L’action de la loi de la valeur sur les industries légère et alimentaire tient au fait que les articles d’usage personnel qu’elles produisent sont des marchandises. La valeur des matières premières produites par les kolkhoz en tant que marchandises entre dans la valeur des articles de consommation industriels. Une partie de la valeur nouvellement créée de ces articles sert à compenser les dépenses monétaires effectuées pour le paiement des salaires, et une autre partie forme le revenu de l’entreprise, lui aussi exprimé en monnaie. Par ailleurs, la production des articles de consommation industriels entraîne l’usure des moyens de travail : machines, bâtiments d’exploitation, qui ne sont pas, au fond, des marchandises. Tous les autres éléments qui composent la valeur des articles de consommation industriels ayant une valeur exprimée en monnaie, les moyens de travail doivent, eux aussi, être exprimés et calculés en monnaie.

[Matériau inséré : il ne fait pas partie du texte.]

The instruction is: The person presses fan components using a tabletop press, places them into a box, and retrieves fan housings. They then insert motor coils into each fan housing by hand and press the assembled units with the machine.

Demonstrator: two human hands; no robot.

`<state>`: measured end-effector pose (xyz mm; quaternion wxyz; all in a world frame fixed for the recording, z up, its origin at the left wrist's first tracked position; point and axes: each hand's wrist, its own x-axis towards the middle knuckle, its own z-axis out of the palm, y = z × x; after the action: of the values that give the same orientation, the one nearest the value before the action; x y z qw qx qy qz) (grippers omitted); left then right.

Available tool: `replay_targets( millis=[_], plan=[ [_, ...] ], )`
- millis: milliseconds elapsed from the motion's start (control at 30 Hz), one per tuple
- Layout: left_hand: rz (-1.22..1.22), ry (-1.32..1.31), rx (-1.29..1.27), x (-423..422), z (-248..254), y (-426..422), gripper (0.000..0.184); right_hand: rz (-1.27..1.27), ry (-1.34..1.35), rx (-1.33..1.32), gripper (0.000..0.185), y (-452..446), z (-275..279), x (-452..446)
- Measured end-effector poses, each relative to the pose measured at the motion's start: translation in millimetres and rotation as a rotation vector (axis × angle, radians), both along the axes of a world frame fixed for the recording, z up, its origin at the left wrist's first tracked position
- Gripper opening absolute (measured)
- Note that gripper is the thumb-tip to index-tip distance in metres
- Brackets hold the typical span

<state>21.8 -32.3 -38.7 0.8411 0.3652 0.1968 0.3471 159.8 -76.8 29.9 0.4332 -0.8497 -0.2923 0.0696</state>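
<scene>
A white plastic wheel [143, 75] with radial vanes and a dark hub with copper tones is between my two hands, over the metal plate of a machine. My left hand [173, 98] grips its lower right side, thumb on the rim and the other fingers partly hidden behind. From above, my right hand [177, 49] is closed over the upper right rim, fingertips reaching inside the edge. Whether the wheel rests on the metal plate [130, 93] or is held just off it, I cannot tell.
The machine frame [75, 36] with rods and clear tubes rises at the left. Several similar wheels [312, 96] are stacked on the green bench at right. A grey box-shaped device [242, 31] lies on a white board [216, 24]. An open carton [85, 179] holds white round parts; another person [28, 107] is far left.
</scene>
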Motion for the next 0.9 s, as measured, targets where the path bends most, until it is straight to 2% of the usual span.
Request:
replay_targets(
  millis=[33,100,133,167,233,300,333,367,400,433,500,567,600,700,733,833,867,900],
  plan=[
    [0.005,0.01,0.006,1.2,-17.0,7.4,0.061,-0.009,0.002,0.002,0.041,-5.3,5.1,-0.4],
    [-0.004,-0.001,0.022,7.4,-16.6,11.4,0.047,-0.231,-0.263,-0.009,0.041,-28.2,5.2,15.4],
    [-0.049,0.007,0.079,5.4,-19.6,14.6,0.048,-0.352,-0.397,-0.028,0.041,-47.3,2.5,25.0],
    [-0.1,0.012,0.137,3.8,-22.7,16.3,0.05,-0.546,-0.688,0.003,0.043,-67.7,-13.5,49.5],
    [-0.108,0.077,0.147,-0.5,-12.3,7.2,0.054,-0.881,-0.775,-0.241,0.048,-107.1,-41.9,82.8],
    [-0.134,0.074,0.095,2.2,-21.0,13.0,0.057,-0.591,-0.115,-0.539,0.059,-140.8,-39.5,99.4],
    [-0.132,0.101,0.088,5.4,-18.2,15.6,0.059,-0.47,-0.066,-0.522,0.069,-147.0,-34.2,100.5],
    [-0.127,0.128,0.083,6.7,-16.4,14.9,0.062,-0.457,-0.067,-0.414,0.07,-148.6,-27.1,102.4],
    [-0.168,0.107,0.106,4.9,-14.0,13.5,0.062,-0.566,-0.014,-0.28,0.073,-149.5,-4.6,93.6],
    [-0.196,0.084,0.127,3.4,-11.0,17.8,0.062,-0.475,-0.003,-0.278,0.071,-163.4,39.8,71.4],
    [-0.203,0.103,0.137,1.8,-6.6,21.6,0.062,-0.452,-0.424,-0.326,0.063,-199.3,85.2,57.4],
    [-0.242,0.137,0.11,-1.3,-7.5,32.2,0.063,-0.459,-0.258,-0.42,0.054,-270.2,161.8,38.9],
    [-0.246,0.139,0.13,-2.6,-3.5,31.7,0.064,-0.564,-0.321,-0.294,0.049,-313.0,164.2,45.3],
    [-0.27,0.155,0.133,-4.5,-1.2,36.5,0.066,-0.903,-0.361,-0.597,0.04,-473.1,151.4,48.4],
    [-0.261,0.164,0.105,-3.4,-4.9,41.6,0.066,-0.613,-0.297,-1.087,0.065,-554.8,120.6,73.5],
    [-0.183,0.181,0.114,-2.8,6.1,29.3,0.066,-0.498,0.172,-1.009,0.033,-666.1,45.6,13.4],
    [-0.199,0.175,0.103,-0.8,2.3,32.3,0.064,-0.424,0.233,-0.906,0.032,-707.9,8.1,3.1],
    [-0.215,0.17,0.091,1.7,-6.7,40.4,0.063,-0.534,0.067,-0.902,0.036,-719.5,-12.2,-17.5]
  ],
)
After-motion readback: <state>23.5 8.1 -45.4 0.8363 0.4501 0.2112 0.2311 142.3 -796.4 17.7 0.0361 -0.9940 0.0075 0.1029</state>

Bien que les moyens de production qui sont produits et circulent à l’intérieur du secteur d’État ne soient pas, quant au fond, des marchandises, ils n’en ont pas moins la forme valeur, étant donné qu’ils conservent la forme marchande. C’est dans ce sens qu’on parle de la valeur des moyens de production, de leur prix de revient, de leur prix, etc. Il faut se rappeler à ce propos que ces catégories dissimulent les rapports de production du secteur socialiste d’État, lesquels n’ont pas, quant au fond, un caractère marchand.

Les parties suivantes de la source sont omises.